Kenanga Research & Investment

Bond Market Weekly Outlook - MGS/GII yields to decline on rising political uncertainty and COVID-19 concerns

kiasutrader
Publish date: Mon, 16 Aug 2021, 09:53 AM

Government Debt Trend and Flows

▪ MGS and GII yields continued to rise last week, increasing between 0.6bps to 7.2bps overall. The 10Y MGS initially rose by 5.7bps to 3.254% on Aug 11, a 4-week high, before closing the week at 3.216% (+1.90bps).

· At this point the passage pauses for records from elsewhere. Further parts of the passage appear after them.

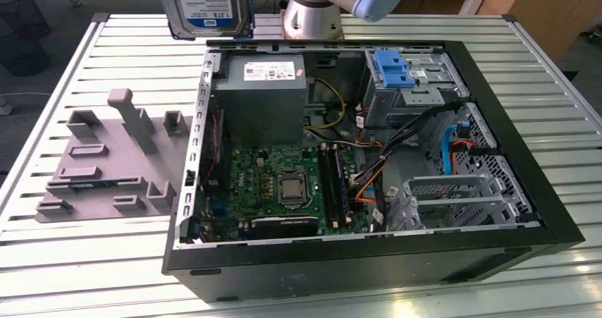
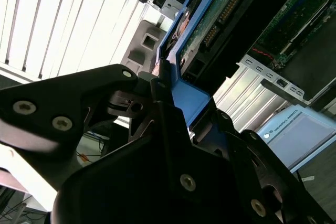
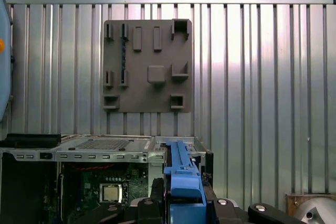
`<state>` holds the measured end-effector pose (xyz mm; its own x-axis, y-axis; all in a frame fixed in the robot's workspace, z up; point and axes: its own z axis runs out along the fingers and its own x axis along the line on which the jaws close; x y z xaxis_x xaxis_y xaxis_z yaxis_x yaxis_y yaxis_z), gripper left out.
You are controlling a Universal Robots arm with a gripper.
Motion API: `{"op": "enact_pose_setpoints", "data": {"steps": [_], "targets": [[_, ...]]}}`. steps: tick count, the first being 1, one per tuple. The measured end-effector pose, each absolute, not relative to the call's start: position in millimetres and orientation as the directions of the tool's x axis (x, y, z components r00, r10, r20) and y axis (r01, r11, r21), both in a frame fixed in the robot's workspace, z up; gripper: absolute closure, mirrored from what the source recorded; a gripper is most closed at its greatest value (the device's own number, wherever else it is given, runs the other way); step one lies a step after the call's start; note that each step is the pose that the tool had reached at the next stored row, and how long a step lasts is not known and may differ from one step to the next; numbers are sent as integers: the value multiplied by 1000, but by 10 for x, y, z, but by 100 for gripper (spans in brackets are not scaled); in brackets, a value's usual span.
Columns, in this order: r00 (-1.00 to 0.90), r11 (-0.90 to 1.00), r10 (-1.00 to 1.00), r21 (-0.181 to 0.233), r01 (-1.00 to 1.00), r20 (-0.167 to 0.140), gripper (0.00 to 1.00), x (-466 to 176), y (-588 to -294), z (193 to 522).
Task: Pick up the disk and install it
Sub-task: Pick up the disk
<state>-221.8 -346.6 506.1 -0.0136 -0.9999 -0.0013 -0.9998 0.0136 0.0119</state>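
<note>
Black gripper (image 2: 170, 95) parts sit closest to the lens in both wrist views, with the jaws pressed onto the blue carrier edge of the disk (image 2: 210, 24), pinching it firmly. From where I stand by the exterior view, the disk (image 1: 209, 8) hangs upright in the air with its label facing out. It is at eleven o'clock from the open computer case (image 1: 376, 261) and touches nothing but the gripper.

I judge the pick-up done and the carry in hand. Installing calls for bringing the carrier square to a bay and sliding it in straight, clear of the cables (image 1: 376, 170).

The case lies on its side on the slatted table (image 1: 94, 261). Inside it, the grey power supply (image 1: 259, 96) sits at twelve o'clock and the motherboard (image 1: 282, 184) at seven. A drive bay (image 1: 414, 92) with a blue latch (image 1: 390, 68) is at one o'clock, and a bare metal cage (image 1: 452, 202) at four.

A grey fixture plate (image 1: 103, 163) rests at nine o'clock, beside the case.
</note>
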Motion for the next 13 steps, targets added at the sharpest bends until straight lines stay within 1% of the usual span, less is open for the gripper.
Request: {"op": "enact_pose_setpoints", "data": {"steps": [7, 13], "targets": [[-14, 14, -1000, 12, -1000, -1, 63, -2040, -3466, 5060], [-14, 14, -1000, 12, -1000, -1, 63, -2026, -3466, 5060]]}}
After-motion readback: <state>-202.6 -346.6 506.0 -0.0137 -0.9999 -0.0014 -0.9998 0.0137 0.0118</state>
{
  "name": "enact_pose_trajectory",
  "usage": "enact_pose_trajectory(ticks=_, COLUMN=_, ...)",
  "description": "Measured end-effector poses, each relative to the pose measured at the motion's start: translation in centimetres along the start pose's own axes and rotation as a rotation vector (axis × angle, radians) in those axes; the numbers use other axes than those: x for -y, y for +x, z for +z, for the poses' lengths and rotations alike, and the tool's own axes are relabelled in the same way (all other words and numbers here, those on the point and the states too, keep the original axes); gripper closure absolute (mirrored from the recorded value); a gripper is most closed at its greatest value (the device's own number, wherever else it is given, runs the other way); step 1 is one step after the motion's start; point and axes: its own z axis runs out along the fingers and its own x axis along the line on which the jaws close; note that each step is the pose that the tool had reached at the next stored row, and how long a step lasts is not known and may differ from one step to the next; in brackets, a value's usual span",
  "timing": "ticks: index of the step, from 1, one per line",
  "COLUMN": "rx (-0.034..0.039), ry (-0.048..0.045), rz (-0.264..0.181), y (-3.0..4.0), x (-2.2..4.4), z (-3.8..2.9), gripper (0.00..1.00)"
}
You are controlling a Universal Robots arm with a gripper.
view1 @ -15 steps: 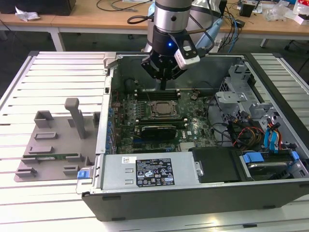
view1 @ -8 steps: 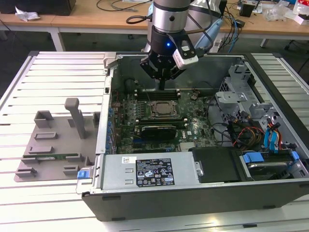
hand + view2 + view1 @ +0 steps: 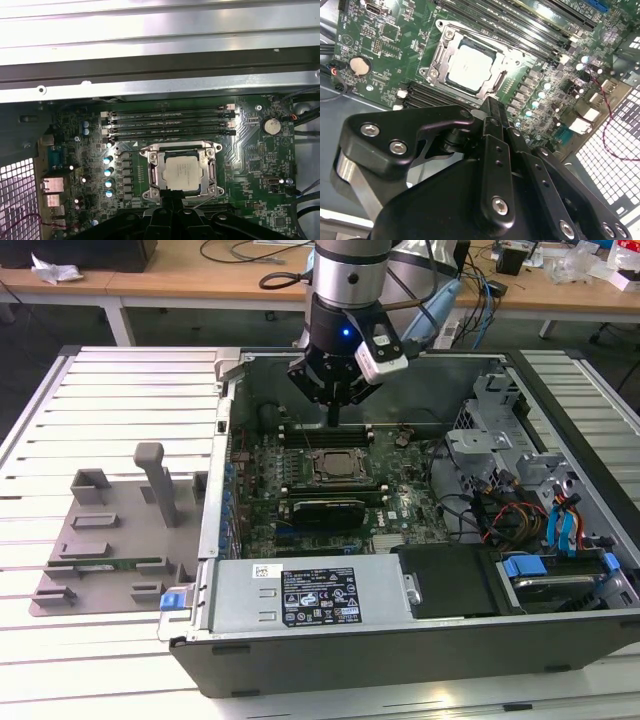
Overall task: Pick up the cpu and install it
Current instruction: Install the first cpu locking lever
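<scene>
The gripper (image 3: 333, 412) is hanging over the open computer case (image 3: 400, 640) on the slatted worktop (image 3: 110, 390), poised above the motherboard (image 3: 400, 505) near the case's far wall. Its fingers (image 3: 492, 117) are pressing together into one narrow black tip with nothing between them; in both wrist views that tip is sitting just short of the socket, apart from it.

The cpu (image 3: 470, 67) is lying flat inside the socket frame (image 3: 437, 60) on the motherboard, its pale metal top facing up and the frame's metal bracket surrounding it on all sides. In the first wrist view the cpu (image 3: 183, 173) is showing square in the frame, with a row of memory slots (image 3: 167, 125) running alongside the socket between it and the case wall. A round coin battery (image 3: 359, 65) is sitting on the board well apart from the socket.

In the exterior view the cpu (image 3: 336, 466) is resting near the middle of the board, almost directly below the gripper. A grey parts tray (image 3: 110, 540) is lying on the worktop beside the case, on the exterior view's left.
</scene>
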Motion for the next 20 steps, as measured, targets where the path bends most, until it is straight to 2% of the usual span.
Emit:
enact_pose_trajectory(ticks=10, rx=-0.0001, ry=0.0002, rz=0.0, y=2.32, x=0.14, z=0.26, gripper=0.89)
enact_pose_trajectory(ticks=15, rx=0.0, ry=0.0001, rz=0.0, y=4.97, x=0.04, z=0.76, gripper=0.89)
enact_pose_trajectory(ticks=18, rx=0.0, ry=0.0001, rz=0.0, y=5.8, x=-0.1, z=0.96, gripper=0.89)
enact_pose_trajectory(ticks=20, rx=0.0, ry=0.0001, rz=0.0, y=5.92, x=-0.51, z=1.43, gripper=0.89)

▪ Demand for MGS/GII was initially pressured last week following a better-than-expected IPI figure and a continued rise in UST yields. Nevertheless, demand reverted towards the end of the week on sustained concerns regarding Malaysia’s COVID-19 condition and ahead of the 2Q21 GDP announcement.

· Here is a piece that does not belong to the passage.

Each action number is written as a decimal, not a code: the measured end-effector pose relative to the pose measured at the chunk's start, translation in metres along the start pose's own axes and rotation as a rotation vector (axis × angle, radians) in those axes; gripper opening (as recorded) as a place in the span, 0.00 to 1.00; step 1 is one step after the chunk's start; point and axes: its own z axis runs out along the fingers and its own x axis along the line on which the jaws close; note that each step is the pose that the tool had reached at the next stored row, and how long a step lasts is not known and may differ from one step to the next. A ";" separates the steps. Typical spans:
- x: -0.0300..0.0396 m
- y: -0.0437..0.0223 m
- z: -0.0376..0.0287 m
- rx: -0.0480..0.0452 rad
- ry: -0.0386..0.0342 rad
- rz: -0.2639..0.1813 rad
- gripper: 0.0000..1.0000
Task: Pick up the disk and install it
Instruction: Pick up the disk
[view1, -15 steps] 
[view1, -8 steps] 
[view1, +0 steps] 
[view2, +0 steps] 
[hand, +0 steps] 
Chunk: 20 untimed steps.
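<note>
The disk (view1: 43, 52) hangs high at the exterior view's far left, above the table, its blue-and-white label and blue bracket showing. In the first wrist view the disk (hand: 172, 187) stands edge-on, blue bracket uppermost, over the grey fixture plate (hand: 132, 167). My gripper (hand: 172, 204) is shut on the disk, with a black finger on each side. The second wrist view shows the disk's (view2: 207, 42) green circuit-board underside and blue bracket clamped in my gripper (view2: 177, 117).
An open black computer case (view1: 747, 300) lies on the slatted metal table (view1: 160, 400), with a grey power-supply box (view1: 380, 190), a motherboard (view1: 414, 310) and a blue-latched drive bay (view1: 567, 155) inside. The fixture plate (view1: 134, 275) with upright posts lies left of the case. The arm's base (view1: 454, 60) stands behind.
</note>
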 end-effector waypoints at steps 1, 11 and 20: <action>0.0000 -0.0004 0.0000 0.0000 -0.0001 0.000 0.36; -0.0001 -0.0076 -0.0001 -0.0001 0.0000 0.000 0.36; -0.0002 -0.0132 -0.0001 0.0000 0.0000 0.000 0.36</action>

▪ Domestic yields will likely fall this week following tepid 2Q21 GDP data, an unimproved COVID-19 situation, and heightened domestic political uncertainty. Given the impact of the prolonged Movement Control Order (MCO), amid a resurgence in COVID-19 cases, we revise down our 2021 GDP forecast range to 3.5 – 4.0%, from 4.0 – 5.0% previously (2020: -5.6%).

▪ Local bonds experienced a heavier foreign fund outflow in July (-RM3.6b; Jun: -RM0.5b), its sharpest drop in 16 months. Foreign demand is expected to remain pressured in the near term due to the dire domestic COVID-19 condition and deteriorating political stability, despite some loosening of MCO restrictions.

Upcoming Auction (17-August)

▪ The 7Y GII 10/28 is scheduled to reopen at a smaller than-expected issuance of RM4.5b with no private placement.

▪ The previous reopening of the 7Y GII registered a solid bid-to-cover (BTC) ratio of 2.196x in February 2021, but we expect weaker demand at this auction given the increasingly cautious market sentiment.